Accuracy of	Example 1	Example 2	Example 3	Comparative example 1	Comparative example 2	Comparative example 3	Comparative example 4
								1	90.34	89.44	92.15	13.55	81.31	78.60	17.16
2	89.76	88.86	90.32	8.90	78.09	78.09	24.24
								3	87.67	86.79	89.70	11.22	78.03	76.27	22.79
4	91.23	91.73	87.77	4.56	82.11	79.37	12.77
								5	90.61	89.29	92.15	9.90	81.55	78.83	9.97
6	88.66	88.52	91.56	15.65	79.79	77.13	16.85
								7	89.93	89.03	89.42	15.45	80.94	78.24	9.89
8	87.54	86.66	87.63	12.34	78.79	76.16	13.13
								9	86.78	85.91	89.87	13.02	78.10	75.50	16.49
10	89.97	88.52	89.07	14.54	80.07	78.27	10.80
								Mean value of	89.25	88.48	89.96	11.91	79.88	77.65	15.41
Relative deviation of	-0.83％	-1.69％	-0.04％	-86.76％	-11.25％	-13.73％	-82.88％
								SD	1.49	1.68	1.62	3.42	1.56	1.30	5.08
CV	1.67％	1.90％	1.80％	28.69％	1.95％	1.67％	32.97％

2. Linear data:

urine samples were applied, diluted, and the reagent linearity was verified, and the linearity data of examples 1 to 3 are shown in fig. 1 to 3, respectively.

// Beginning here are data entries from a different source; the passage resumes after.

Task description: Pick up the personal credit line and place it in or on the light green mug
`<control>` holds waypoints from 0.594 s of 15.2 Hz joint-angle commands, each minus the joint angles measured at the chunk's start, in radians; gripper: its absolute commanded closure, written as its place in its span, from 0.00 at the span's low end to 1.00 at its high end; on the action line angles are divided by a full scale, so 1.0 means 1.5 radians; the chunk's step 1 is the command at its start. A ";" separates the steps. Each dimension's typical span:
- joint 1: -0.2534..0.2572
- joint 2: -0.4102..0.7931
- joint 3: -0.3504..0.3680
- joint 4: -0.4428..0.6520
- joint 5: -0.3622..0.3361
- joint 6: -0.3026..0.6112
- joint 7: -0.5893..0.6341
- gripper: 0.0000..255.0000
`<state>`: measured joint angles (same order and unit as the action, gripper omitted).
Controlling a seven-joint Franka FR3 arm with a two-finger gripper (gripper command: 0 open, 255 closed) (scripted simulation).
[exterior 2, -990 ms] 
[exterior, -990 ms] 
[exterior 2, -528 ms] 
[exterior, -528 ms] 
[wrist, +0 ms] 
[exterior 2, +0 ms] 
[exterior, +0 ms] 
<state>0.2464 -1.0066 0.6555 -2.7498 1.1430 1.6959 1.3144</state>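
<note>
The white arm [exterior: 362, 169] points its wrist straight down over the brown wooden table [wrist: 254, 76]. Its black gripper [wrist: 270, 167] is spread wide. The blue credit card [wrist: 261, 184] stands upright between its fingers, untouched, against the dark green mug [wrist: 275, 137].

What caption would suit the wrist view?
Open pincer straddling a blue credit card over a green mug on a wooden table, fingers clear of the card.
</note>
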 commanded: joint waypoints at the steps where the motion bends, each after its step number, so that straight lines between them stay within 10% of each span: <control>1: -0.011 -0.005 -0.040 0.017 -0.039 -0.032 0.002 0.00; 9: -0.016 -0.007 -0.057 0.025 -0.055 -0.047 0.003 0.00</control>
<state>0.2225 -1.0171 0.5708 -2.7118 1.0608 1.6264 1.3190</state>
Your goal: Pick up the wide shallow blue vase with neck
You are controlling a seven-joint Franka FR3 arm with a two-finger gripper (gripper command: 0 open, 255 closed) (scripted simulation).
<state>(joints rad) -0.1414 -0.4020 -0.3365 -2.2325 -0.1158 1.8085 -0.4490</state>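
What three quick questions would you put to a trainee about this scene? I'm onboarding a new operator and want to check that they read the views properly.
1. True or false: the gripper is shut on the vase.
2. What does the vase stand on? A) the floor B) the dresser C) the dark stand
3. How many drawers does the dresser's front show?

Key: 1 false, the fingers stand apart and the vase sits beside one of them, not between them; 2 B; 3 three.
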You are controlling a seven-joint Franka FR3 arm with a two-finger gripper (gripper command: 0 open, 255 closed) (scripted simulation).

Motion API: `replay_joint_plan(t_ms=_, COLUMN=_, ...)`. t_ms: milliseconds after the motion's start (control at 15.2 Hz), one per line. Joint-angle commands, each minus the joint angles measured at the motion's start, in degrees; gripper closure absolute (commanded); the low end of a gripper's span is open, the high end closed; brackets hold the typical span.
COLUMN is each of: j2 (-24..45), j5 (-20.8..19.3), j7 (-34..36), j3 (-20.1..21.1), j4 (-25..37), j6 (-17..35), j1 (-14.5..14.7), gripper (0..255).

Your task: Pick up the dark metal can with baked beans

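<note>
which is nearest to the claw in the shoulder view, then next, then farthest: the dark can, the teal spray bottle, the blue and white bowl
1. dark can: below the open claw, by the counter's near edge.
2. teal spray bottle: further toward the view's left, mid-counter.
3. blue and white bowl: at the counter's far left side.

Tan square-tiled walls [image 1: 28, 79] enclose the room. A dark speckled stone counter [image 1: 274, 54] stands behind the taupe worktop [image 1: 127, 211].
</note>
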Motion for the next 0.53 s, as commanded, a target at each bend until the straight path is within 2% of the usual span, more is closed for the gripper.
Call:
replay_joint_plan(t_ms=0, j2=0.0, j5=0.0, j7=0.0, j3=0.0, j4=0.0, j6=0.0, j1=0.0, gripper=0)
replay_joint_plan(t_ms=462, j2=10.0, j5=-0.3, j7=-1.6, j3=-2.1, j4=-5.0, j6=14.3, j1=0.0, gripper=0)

As can be seen from figures 1-3:

the linear range of the oxalic acid detection kit is 1.8-180 mmol/L.

3. Repeatability data:

the data for the concentration (80mg/L) are shown in Table 2:

TABLE 2

Number of repetitions	Example 1	Example 2	Example 3	Comparative example 1	Comparative example 2	Comparative example 3	Comparative example 4
								1	82.32	81.50	83.14	16.46	72.36	74.91	24.70
2	81.55	82.37	80.73	34.67	71.68	75.03	23.12
								3	79.66	78.86	80.46	45.32	70.02	74.88	12.34
4	82.23	83.05	81.41	23.43	72.28	74.83	9.13
								5	80.19	79.39	80.99	12.32	70.49	72.97	11.23
6	79.33	80.12	78.54	7.99	69.73	72.19	14.56
								7	78.98	78.19	79.77	32.23	69.42	71.87	22.45
8	76.89	77.66	76.12	24.32	67.59	69.97	19.02
								9	79.08	78.29	79.87	9.19	69.51	71.96	25.44
10	80.23	81.03	79.43	11.98	70.52	73.01	27.99
								11	81.90	81.08	82.72	13.67	71.99	74.53	13.23
12	82.22	83.04	81.40	18.32	72.27	74.82	15.34
								13	81.45	80.64	82.26	23.31	71.59	74.12	16.35
14	82.11	82.93	81.29	32.11	72.17	74.72	34.55
								15	84.44	83.60	85.28	23.12	74.22	76.84	21.67
AVG	80.84	80.78	80.89	21.90	71.06	73.78	19.41
								SD	1.88	1.98	2.13	10.66	1.65	1.74	7.10
CV	2.32％	2.45％	2.63％	48.66％	2.32％	2.36％	36.58％

The data for the concentration (10mg/L) are shown in Table 3:

TABLE 3

4. The interference data is shown in table 4:

TABLE 4

The above-mentioned embodiments are intended to illustrate the objects, technical solutions and advantages of the present invention in further detail, and it should be understood that the above-mentioned embodiments are merely exemplary embodiments of the present invention, and are not intended to limit the scope of the present invention, and any modifications, equivalent substitutions, improvements and the like made within the spirit and principle of the present invention should be included in the scope of the present invention.